As she passed through the mall hallways, she came across a group of school children singing in one of the mall courts. She sat down to listen, and soon the poignancy of their Christmas carols just washed over her, and she began to weep.

One of the school children's moms was seated next to her. She reached over and gently touched her arm. "Are you all right," she asked.

With that, it all came flooding out: my friend's fears, her worries, and her tears. The singer's mother turned out to be a woman of faith, and within seconds she gathered up three of her friends, and right there in the middle of the largest shopping mall in New Jersey, they prayed for a woman they had just met, her daughter-in-law a hundred miles away, and a baby not yet even born.

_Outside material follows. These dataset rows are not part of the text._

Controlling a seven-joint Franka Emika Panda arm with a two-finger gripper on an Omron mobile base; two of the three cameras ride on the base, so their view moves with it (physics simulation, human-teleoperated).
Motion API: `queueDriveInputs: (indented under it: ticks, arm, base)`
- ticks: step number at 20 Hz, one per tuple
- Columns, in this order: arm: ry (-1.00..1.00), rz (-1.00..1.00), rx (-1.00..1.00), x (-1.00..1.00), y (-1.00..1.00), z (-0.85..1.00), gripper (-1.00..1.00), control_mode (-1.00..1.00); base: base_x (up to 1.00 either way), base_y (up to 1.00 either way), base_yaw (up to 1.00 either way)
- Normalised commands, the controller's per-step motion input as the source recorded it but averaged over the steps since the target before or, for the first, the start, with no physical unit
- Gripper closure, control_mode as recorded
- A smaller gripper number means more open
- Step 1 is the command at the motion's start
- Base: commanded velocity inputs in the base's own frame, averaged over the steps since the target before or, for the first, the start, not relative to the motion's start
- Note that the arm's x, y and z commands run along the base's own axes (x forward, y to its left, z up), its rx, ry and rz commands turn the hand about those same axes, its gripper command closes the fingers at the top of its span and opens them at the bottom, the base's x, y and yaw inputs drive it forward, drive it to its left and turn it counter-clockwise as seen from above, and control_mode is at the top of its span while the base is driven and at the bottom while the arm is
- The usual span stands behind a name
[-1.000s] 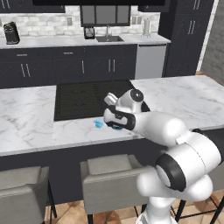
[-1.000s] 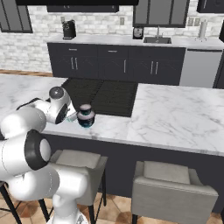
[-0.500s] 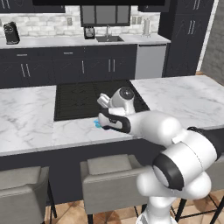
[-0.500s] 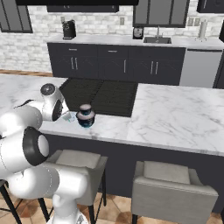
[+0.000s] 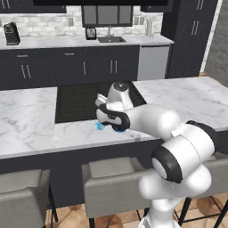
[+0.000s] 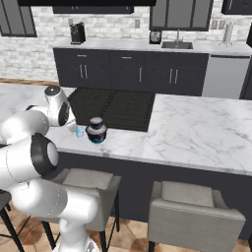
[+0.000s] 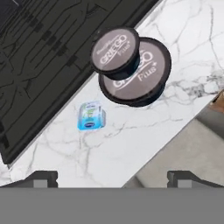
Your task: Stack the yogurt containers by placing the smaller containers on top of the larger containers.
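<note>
Sitting on the white marble counter (image 7: 131, 144) just off the dark cooktop (image 7: 39, 65), the lesser dark cup (image 7: 115, 51) rests on top of the widest dark cup (image 7: 142, 76), off-centre toward its upper-left edge in the hand view. The tiny light-blue cup (image 7: 91, 116) stands alone lower left of that stack, apart from it. The gripper (image 7: 113, 178) hangs above with its fingertips (image 7: 41, 178) spread wide at the frame's bottom, holding nothing.

home kitchen: marble island (image 5: 26, 120), black cooktop (image 5: 80, 102), sink (image 6: 176, 45), dark cabinets (image 6: 123, 74), stools (image 6: 192, 209).
</note>
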Motion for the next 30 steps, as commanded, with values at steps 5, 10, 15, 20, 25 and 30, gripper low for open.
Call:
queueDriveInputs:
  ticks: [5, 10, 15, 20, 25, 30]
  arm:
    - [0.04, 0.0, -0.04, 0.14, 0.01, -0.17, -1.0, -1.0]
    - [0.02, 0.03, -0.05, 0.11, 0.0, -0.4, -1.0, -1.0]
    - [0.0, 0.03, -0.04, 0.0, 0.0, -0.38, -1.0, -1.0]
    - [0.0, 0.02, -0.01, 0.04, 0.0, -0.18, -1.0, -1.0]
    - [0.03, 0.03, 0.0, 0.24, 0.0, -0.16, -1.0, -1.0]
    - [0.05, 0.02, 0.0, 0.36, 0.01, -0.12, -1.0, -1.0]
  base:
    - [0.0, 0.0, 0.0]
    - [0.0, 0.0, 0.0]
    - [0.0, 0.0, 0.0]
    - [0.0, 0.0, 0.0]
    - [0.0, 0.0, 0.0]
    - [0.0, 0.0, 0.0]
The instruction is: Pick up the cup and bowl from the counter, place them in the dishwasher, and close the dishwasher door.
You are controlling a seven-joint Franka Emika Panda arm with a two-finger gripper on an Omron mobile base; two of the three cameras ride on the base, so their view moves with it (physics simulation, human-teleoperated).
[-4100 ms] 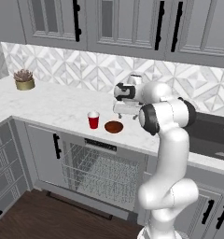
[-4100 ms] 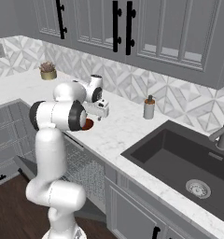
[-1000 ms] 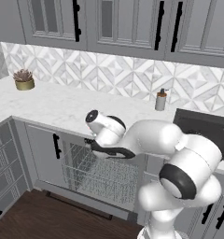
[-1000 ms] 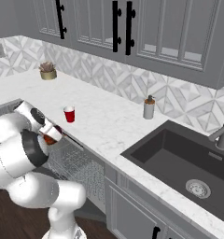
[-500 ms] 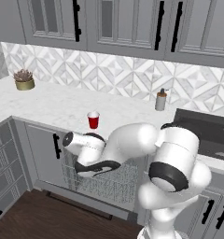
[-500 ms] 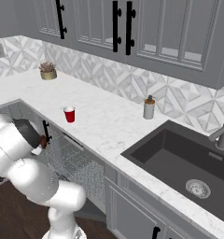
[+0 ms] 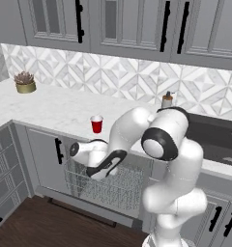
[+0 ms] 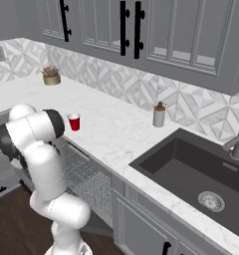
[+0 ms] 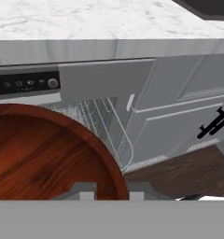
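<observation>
- The gripper (image 9: pixel 111 189) has its jaws clamped on the bowl (image 9: pixel 44 154), low in front of the dishwasher (image 9: pixel 93 116).
- The cup (image 7: pixel 96 124) stands near the counter's (image 7: pixel 55 108) front edge.

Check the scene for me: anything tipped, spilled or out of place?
Nothing stands out. The cup stands upright on the counter, the gripper holds the bowl by its rim at the dishwasher rack, and nothing has spilled.

You have on hand: one red cup (image 7: pixel 96 123) on the counter (image 7: pixel 50 108); one brown bowl (image 9: pixel 44 154); one soap dispenser (image 8: pixel 159 115); one potted plant (image 7: pixel 24 82); one sink (image 8: pixel 201 169) with one faucet (image 8: pixel 236 144); one dishwasher (image 7: pixel 106 185) holding one wire rack (image 9: pixel 102 123).
</observation>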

After my friend finished telling me the story she said, "John, I'm sure God sent those young mothers to tell me, 'You know where I am, and you know you're what you're doing, so just keep doing it.'"

At Christmas Christians celebrate the birth of Jesus, the one known as Emmanuel. It means, "God with us." I guess if God can show up in a shopping mall in New Jersey, God can show up anywhere! So I'll go look for presents this weekend--but maybe it will be a better experience if I also look for God.